Repeat the listing that follows exactly, please.
═══
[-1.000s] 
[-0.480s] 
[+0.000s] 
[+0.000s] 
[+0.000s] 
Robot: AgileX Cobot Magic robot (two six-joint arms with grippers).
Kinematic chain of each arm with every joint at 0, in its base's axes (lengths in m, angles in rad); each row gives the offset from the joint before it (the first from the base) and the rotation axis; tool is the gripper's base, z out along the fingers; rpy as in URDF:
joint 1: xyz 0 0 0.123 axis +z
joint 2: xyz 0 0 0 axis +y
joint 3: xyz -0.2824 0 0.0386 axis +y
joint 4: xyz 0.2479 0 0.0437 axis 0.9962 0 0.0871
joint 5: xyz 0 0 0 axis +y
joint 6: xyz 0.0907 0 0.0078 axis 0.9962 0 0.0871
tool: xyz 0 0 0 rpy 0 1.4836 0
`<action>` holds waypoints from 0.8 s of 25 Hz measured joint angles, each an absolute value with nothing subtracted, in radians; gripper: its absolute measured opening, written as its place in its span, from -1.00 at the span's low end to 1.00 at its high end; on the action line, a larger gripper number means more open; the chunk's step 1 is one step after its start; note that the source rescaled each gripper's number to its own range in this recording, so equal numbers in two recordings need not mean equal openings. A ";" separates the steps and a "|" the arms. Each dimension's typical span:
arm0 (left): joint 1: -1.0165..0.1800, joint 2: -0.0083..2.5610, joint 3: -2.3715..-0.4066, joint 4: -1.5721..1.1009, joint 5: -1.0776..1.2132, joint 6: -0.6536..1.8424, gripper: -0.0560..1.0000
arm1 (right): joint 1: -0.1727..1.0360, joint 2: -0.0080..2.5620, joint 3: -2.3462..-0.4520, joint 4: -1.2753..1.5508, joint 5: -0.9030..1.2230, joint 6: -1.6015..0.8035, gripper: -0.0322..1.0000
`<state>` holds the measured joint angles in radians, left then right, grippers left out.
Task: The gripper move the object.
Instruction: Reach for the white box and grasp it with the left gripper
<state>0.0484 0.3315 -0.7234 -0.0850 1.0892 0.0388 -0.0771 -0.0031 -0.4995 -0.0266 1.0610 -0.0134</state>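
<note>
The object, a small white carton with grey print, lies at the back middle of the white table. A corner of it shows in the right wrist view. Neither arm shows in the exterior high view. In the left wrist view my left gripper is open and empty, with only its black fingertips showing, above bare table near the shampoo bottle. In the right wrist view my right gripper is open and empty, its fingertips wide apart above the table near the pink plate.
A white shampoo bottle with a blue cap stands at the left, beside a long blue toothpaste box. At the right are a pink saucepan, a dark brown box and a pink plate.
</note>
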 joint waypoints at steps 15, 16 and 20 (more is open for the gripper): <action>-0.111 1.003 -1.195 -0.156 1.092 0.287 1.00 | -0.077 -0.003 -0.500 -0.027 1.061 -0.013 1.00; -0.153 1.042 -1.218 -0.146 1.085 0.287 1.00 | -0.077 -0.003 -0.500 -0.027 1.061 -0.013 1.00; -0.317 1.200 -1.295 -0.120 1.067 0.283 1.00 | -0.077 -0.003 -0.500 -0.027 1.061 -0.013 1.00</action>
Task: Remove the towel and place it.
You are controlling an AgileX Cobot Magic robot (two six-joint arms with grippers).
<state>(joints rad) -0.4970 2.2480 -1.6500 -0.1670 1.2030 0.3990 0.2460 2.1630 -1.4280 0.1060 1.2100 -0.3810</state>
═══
**EXERCISE RESULT**
[-1.000s] 
[-0.480s] 
[+0.000s] 
[+0.000s] 
[+0.000s] 
Robot: AgileX Cobot Magic robot (two six-joint arms with grippers).
Kinematic chain of each arm with every joint at 0, in its base's axes (lengths in m, angles in rad); each row gives the offset from the joint before it (the first from the base) and the rotation axis; tool is the gripper's base, z out along the fingers; rpy as in URDF:
joint 1: xyz 0 0 0.123 axis +z
joint 2: xyz 0 0 0 axis +y
joint 3: xyz -0.2824 0 0.0386 axis +y
joint 4: xyz 0.2479 0 0.0437 axis 0.9962 0 0.0871
joint 5: xyz 0 0 0 axis +y
joint 6: xyz 0.0907 0 0.0078 axis 0.9962 0 0.0871
tool: xyz 0 0 0 rpy 0 1.4836 0
`<action>` holds waypoints from 0.8 s of 25 Hz measured joint angles, each an absolute value with nothing subtracted, in radians; gripper: its absolute measured opening, written as its place in its span, from -1.00 at the span's low end to 1.00 at its high end; on the action line, a larger gripper number means more open; the chunk's step 1 is one step after its start; note that the source rescaled each gripper's number to its own range in this recording, so equal numbers in two recordings need not mean equal openings. A ";" separates the steps and a "|" the arms. Each dimension's typical span:
arm0 (left): joint 1: -1.0165..0.1800, joint 2: -0.0083..2.5610, joint 3: -2.3715..-0.4066, joint 4: -1.5721..1.1009, joint 5: -1.0776..1.2132, joint 6: -0.6536..1.8424, gripper: -0.0560..1.0000
arm1 (right): joint 1: -0.1727..1.0360, joint 2: -0.0080..2.5620, joint 3: -2.3462..-0.4520, joint 4: -1.2753..1.5508, joint 5: -0.9030..1.2230, joint 6: -1.6015..0.8035, gripper: -0.0322..1.0000
`<state>` holds the measured joint angles in radians, left then right, grippers left out.
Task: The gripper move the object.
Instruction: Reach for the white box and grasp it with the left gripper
<state>0.0484 0.3315 -0.7234 -0.0850 1.0892 0.0388 -0.0771 -0.0031 -0.4995 -0.0266 1.0610 -0.0134</state>
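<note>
The object, a small white carton with grey print, lies at the back middle of the white table. A corner of it shows in the right wrist view. Neither arm shows in the exterior high view. In the left wrist view my left gripper is open and empty, with only its black fingertips showing, above bare table near the shampoo bottle. In the right wrist view my right gripper is open and empty, its fingertips wide apart above the table near the pink plate.
A white shampoo bottle with a blue cap stands at the left, beside a long blue toothpaste box. At the right are a pink saucepan, a dark brown box and a pink plate.
</note>
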 joint waypoints at steps 15, 16 and 20 (more is open for the gripper): <action>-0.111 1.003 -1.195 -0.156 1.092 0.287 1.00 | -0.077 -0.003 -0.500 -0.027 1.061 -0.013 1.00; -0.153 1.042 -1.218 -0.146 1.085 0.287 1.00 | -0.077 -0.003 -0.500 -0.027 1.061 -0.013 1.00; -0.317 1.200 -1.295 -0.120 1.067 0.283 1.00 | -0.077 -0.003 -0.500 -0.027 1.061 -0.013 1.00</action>
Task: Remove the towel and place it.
You are controlling an AgileX Cobot Magic robot (two six-joint arms with grippers).
<state>(joints rad) -0.4970 2.2480 -1.6500 -0.1670 1.2030 0.3990 0.2460 2.1630 -1.4280 0.1060 1.2100 -0.3810</state>

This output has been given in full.